CHICAGO --- Dermatomyositis, a rare, debilitating inflammatory disease, should be diagnosed and treated promptly in children, Northwestern University researchers recommend.
Dermatomyositis is autoimmune disease in which the body’s immune system attacks muscle and skin, often causing an extensive rash, as well as progressive, severe muscle weakness, pain and fatigue. Between 3,000 and 5,000 children in the United States have juvenile dermatomyositis.
The length of time that a child has been ill has a major impact on some of the criteria that physicians use to gauge the severity of juvenile dermatomyositis and the intensity of treatment, said Lauren M. Pachman, M.D., professor of pediatrics at Northwestern University Feinberg School of Medicine, who led the study.
“The lack of some of the criteria might lead to further delay in starting therapy or even inappropriate therapy for the severity of the real problem, Pachman said. “The consequence of this delay is often development of soft tissue calcification, which increases complications and death associated with this illness.”
Pachman is director of the Molecular and Cellular Pathology at Children’s Memorial Research Center and received the American College of Rheumatology Clinical Research Award in 2004.

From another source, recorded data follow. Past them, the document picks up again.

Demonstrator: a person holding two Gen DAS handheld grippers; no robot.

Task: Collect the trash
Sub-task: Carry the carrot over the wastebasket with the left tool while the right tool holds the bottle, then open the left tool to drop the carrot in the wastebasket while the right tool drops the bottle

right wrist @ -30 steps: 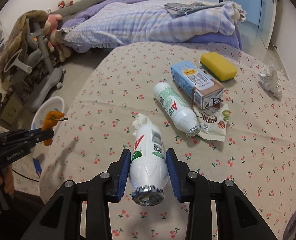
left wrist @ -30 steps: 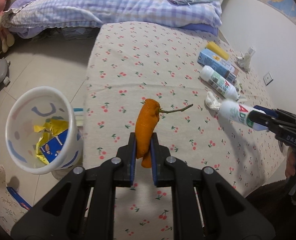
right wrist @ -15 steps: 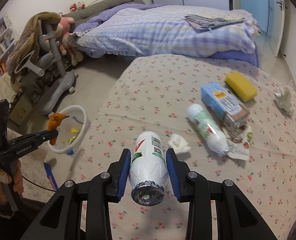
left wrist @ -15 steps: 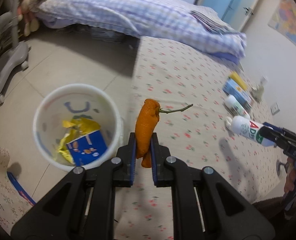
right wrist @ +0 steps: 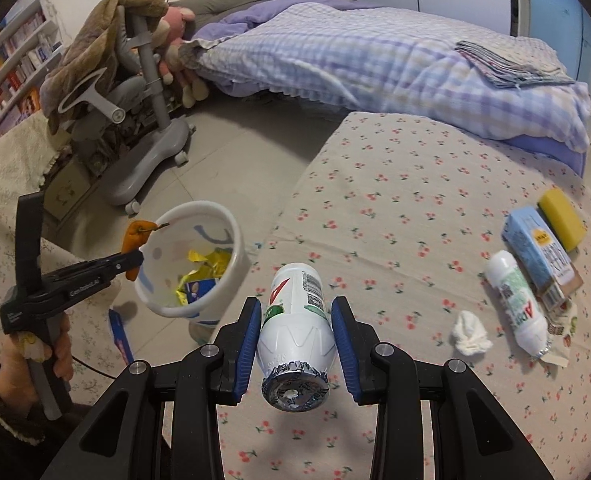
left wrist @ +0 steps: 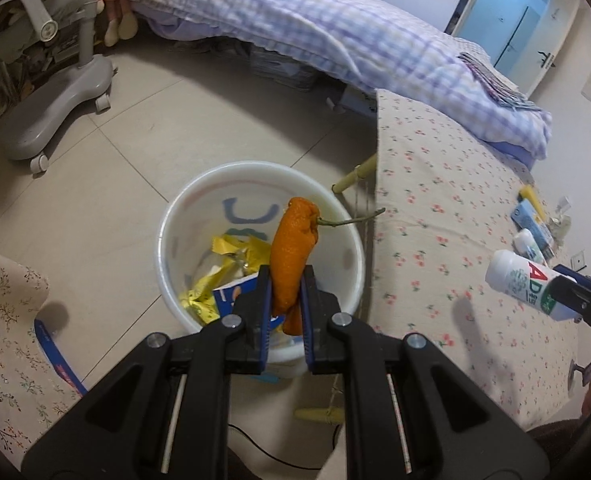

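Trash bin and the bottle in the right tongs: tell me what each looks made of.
Trash bin: glossy white plastic, apparently; smooth moulded rim, printed blue marks inside.
Bottle: white plastic with a printed label, likely; crinkled silver foil seal on its mouth.

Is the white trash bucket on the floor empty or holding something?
Holding something: the white trash bucket contains crumpled yellow wrappers and a blue carton.

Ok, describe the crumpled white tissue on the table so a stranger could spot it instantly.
Find the cherry-print table beside the bed. Near its front right lies a white bottle; the tissue sits just left of that bottle's foil end, the only soft, crumpled wad there.
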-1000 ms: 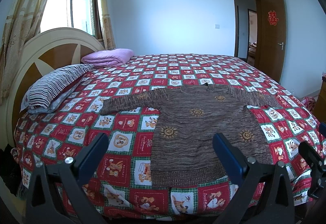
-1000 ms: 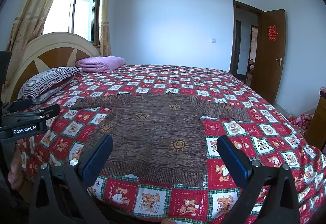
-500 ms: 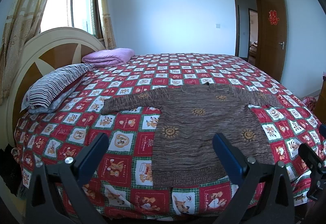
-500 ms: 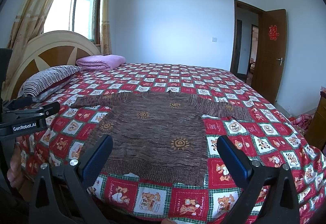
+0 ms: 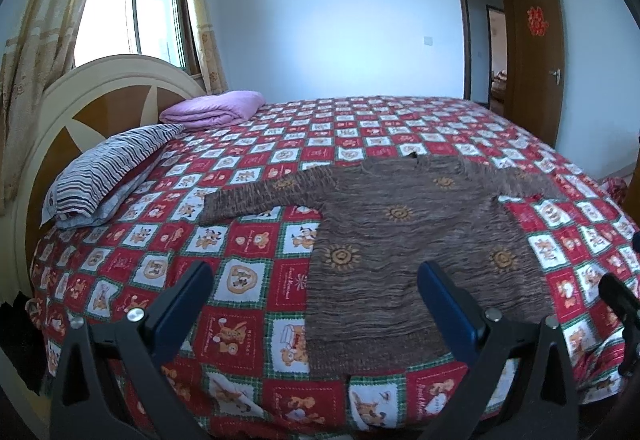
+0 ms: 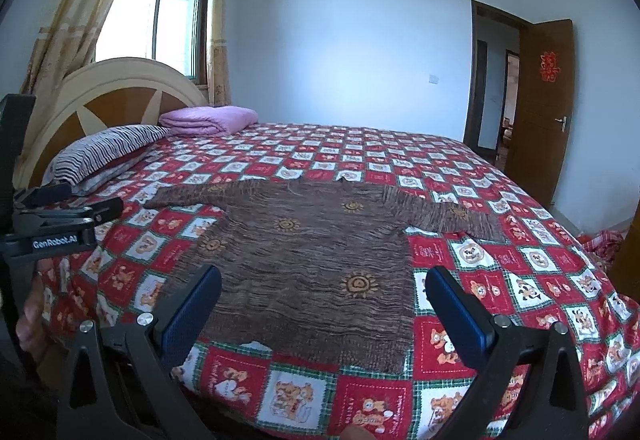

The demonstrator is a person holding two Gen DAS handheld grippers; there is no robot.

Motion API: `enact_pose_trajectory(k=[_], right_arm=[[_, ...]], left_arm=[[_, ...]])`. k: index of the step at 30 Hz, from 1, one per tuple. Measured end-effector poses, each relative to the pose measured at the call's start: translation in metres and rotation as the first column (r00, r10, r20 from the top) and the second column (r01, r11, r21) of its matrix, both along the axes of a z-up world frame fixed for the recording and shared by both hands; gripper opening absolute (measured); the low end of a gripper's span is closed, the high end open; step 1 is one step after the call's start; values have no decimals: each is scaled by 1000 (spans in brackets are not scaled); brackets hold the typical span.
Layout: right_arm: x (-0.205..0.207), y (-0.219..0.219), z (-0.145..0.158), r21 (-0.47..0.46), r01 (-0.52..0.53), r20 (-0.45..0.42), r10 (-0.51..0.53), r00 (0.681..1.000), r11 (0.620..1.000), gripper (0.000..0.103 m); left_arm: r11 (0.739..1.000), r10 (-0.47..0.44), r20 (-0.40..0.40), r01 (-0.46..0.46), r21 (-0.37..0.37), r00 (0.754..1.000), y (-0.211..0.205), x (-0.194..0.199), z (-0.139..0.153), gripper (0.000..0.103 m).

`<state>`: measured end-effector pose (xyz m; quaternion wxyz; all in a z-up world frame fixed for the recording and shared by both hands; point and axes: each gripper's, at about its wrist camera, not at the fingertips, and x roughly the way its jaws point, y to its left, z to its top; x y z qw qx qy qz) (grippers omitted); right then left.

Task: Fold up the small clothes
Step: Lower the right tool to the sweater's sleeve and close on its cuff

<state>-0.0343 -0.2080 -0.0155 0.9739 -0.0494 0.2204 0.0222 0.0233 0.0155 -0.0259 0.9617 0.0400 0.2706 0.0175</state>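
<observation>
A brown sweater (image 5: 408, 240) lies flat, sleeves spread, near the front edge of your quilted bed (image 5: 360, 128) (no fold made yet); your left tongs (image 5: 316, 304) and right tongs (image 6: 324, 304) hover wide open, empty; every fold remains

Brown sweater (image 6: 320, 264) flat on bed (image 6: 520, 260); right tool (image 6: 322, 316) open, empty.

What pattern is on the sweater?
The sweater is streaky brown knit dotted with small orange sun motifs; the right wrist view shows it best.
</observation>
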Motion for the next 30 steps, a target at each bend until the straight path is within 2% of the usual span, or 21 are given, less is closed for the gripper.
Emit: enact_pose_trajectory(k=[8, 16, 25, 30], right_arm=[[50, -22, -19, -30, 54, -77, -56, 995, 998, 102], [105, -67, -29, 22, 120, -130, -116, 985, 993, 102], [164, -129, -50, 52, 210, -212, -194, 958, 976, 102], [192, -174, -64, 93, 279, -258, -248, 934, 956, 102]], left_arm=[[999, -9, -36, 11, 51, 999, -8, 39, -14, 103], [995, -22, -67, 29, 95, 997, -20, 91, -21, 103], [991, -38, -138, 55, 122, 990, -43, 157, -47, 103], [989, -61, -170, 83, 124, 984, -57, 190, -61, 103]])
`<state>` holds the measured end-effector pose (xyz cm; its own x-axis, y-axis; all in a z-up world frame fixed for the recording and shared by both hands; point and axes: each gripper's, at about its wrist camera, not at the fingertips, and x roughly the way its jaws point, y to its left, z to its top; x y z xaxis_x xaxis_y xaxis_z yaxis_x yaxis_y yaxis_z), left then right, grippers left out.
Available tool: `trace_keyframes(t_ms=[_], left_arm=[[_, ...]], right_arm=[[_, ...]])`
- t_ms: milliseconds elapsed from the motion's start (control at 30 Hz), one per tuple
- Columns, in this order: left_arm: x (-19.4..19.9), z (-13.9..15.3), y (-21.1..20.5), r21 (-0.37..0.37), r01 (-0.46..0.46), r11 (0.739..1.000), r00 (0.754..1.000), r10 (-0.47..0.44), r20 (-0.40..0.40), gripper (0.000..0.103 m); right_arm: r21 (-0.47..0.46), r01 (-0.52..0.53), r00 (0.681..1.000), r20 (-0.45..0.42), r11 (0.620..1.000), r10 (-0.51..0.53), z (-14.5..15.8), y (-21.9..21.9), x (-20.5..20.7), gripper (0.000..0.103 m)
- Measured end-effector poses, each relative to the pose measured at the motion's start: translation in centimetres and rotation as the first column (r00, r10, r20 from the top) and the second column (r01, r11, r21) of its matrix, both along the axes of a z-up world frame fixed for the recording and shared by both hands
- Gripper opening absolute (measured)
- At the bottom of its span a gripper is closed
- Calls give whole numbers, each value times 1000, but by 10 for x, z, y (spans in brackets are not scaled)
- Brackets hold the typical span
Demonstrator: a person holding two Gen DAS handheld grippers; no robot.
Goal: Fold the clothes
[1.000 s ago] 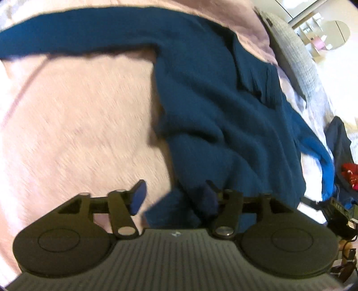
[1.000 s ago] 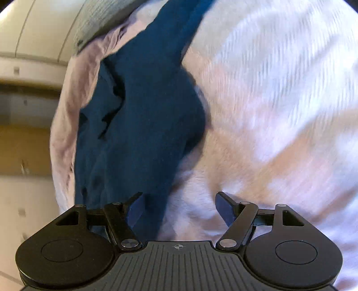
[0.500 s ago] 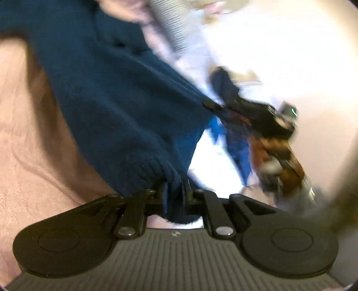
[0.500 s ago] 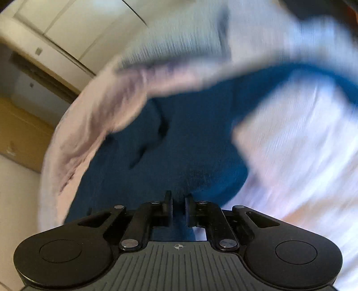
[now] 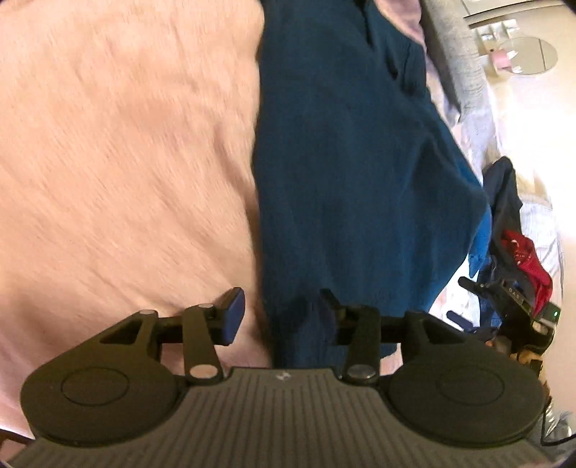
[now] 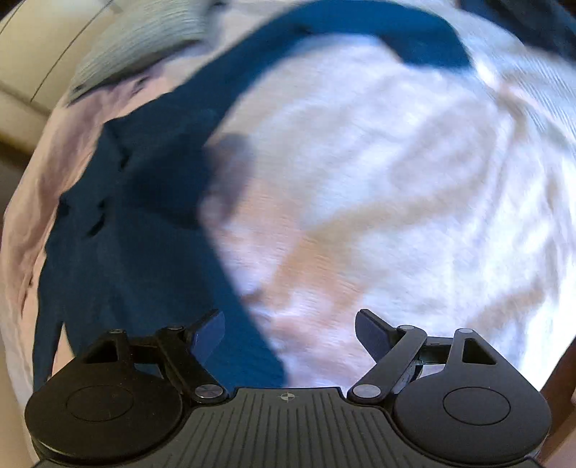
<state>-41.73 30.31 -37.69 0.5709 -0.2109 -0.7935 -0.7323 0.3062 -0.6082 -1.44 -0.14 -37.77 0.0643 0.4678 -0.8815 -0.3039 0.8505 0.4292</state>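
Observation:
A dark blue knitted sweater point(image 5: 352, 172) lies on a pink blanket point(image 5: 118, 162), folded lengthwise into a long band. My left gripper point(image 5: 279, 311) is open just above its near hem, its right finger over the fabric. In the right wrist view the sweater point(image 6: 136, 223) lies at the left, with one sleeve point(image 6: 360, 25) stretched across the top. My right gripper point(image 6: 289, 329) is open and empty above the sweater's near edge and the pale bedding point(image 6: 396, 180).
A grey pillow point(image 5: 457, 54) lies at the far end of the bed and also shows in the right wrist view point(image 6: 144, 39). Dark and red clothes point(image 5: 518, 248) are piled at the right. The other gripper point(image 5: 511, 309) is beside that pile.
Half a second ago both grippers were shut on the sweater's hem. Now both are open and the sweater lies flat, folded narrower than a second ago.

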Motion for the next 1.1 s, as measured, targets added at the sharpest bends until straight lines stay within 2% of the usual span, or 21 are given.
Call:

Pachman and colleagues examined the duration of untreated dermatomyositis symptoms in 166 children. The mean duration of untreated disease – defined as the time from first sign of rash or weakness to the diagnostic visit with a physician – was just over four months, they report in the February issue of Pediatrics.
The researchers found that boys and girls with untreated juvenile dermatomyositis were significantly shorter and lighter in weight than national norms for height and weight based on age and sex.
Growth impairment may be associated with juvenile dermatomyositis-related inflammation of blood vessels, which can lead to a marked decrease in the body’s ability to absorb food and nutrients, the scientists suggested.
The researchers also observed a negative association between the duration of untreated juvenile dermatomyositis and weakness associated with disease activity. Non-white children were significantly weaker than white children, and older children were more likely to have difficulty swallowing and arthritis.
This study was supported by grants from the National Institute of Arthritis, Muscle and Skin Diseases (N01-AR-4-2219); the Juvenile Dermatomyositis Research Registry; the Arthritis Foundation; the Marlene Apfelbaum Foundation; the Pappas Foundation and the National Institutes of Health (K24 02138).